Il capo del governo ascolti il nostro whatever it takes

Alessandro De Angelis

Il Re è nudo: c’è Draghi e c’è il Paese. In mezzo un sistema politico collassato. Di questo collasso l’arrivo del premier fu l’espressione, ora il suo congedo (annunciato) lo fa riemergere senza parafulmine. Se la decisione del premier dipende dai segnali che arrivano dall’implosione dei Cinque stelle o dalle tentazioni elettorali leghiste, può tranquillamente fare gli scatoloni. L’alibi è perfetto per lasciare il circo.

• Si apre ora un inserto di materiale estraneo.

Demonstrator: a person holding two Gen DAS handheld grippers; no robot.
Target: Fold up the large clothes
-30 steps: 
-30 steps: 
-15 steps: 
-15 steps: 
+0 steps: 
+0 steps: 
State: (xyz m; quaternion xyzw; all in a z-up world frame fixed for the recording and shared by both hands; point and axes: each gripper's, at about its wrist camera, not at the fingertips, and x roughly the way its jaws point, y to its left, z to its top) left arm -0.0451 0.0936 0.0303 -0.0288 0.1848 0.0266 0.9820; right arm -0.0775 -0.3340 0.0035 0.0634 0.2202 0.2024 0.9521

Però è anche vero che, proprio perché nessuno ha un minimo disegno generale e la forza di dettare le condizioni – neanche Salvini può permettersi di rompere col vecchio Silvio per consegnarsi alla Meloni – Draghi arriverà in Parlamento più forte. Perché avrà di fronte un quadro politico più sfarinato. E proprio i tempi supplementari sapientemente concessi da Mattarella consentono di vedere, con maggiore distacco, la vera posta in gioco della sua scelta: la tutela della “collocazione internazionale” e degli “interessi nazionali” del Paese.

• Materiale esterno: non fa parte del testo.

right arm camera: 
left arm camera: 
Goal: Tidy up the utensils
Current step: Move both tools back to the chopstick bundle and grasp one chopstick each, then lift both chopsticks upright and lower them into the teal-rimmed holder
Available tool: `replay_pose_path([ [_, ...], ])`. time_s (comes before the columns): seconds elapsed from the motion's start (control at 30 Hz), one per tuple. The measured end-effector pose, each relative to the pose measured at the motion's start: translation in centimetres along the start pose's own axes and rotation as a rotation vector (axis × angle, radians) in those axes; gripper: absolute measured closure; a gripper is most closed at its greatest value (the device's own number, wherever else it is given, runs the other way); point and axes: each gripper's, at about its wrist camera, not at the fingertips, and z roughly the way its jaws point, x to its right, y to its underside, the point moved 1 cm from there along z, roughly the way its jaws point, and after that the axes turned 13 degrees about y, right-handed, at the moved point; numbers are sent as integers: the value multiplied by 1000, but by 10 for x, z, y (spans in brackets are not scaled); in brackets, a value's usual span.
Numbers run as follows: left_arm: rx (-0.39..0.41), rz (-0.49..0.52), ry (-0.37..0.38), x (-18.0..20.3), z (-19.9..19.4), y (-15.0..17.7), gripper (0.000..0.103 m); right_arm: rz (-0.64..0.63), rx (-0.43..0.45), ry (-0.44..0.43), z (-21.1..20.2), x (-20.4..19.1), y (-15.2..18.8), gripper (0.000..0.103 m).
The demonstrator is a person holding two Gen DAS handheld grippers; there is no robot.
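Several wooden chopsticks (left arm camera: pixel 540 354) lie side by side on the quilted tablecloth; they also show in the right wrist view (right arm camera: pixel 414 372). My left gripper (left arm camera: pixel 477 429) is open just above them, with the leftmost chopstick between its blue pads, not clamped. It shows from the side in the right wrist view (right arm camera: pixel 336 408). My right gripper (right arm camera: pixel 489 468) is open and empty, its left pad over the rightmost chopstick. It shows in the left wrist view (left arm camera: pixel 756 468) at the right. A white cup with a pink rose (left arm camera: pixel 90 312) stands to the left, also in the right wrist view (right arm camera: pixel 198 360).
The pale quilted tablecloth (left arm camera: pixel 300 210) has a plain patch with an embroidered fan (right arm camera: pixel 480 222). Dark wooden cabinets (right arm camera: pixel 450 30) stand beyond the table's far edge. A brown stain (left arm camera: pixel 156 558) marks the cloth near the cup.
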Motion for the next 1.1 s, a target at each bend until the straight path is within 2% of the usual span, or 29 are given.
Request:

Questi giorni hanno già prodotto un fatto nuovo: la rivincita del principio di realtà su una politica che su di esso ha lucrato. E il disvelamento dell’essenza popolare di tale principio. Sono “popolo” gli eroi del Covid – medici, infermieri, psicologi – e sono “popolo” i mille sindaci che, dalle trincee delle città, gli chiedono di restare. Sono “popolo” i sindacati, le forze sociali, le imprese, le associazioni di categoria (che rappresentano anche la constituency leghista del nord) come “popolo” sono gli ucraini in guerra al fianco dei quali la vicepresidente Iryna Vereshchuk chiede di continuare a combattere.

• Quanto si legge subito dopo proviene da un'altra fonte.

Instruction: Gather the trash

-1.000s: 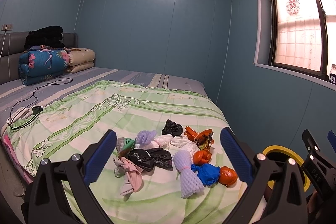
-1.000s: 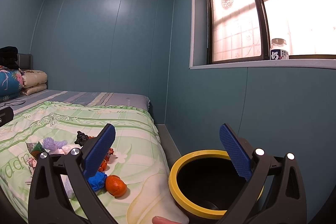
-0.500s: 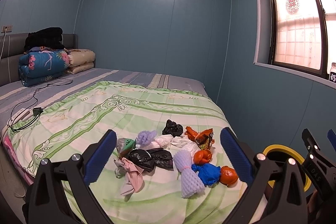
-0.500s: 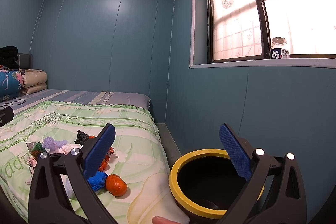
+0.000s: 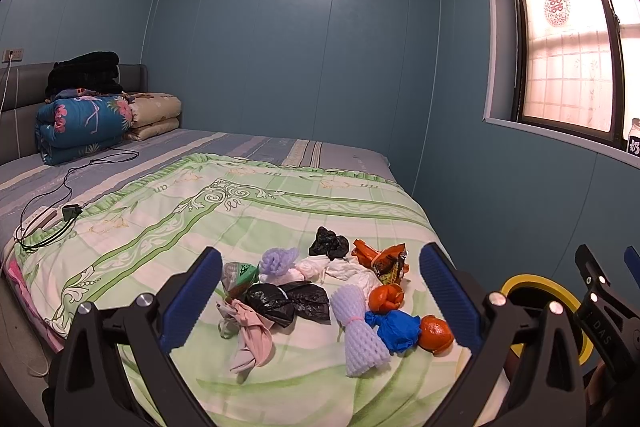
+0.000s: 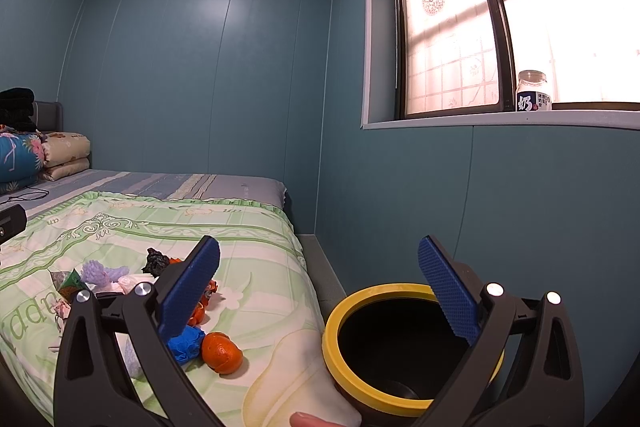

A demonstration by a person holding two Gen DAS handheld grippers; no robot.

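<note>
On the soft green quilt (image 5: 248, 223) lies a small heap of trash. From the left: a limp pink rag (image 5: 250, 333), a crinkly black bag (image 5: 288, 301), a bumpy white foam net (image 5: 358, 331), a scrunched blue ball (image 5: 396, 329) and a round orange peel (image 5: 436, 333). The left gripper (image 5: 320, 291) is held above them, its ridged blue jaws wide apart and holding nothing. The right gripper (image 6: 320, 291) is wide apart and bare too. Beside the bed stands a round black bin with a smooth yellow rim (image 6: 360, 375).
</note>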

L’idea che il gran rifiuto di Draghi non abbia effetto sulla sua credibilità personale può, in breve, rovesciarsi nel suo opposto proprio perché la crisi, rispetto all’inizio, è uscita dal Palazzo. Di fronte a una così pressante richiesta di un “whatever it takes” per salvare l’Italia, e non solo, anche Draghi, disattendendola, rischia di pagare un prezzo. Difficile che, nel Paese, qualcuno attribuirà solo a Conte la colpa dei costi della crisi, piuttosto – accade così dopo vent’anni di anti-politica – si dirà che “è colpa di tutti”, di “quelli che litigano e ci fanno votare invece di pensare alle bollette”. Draghi compreso, il “salvatore” che, nel momento in cui non assolve al compito, inevitabilmente sarà percepito come un “disertore”. I più cattivi poi diranno che, dopo la vicenda del Quirinale, non vedeva l’ora di abbandonare la nave.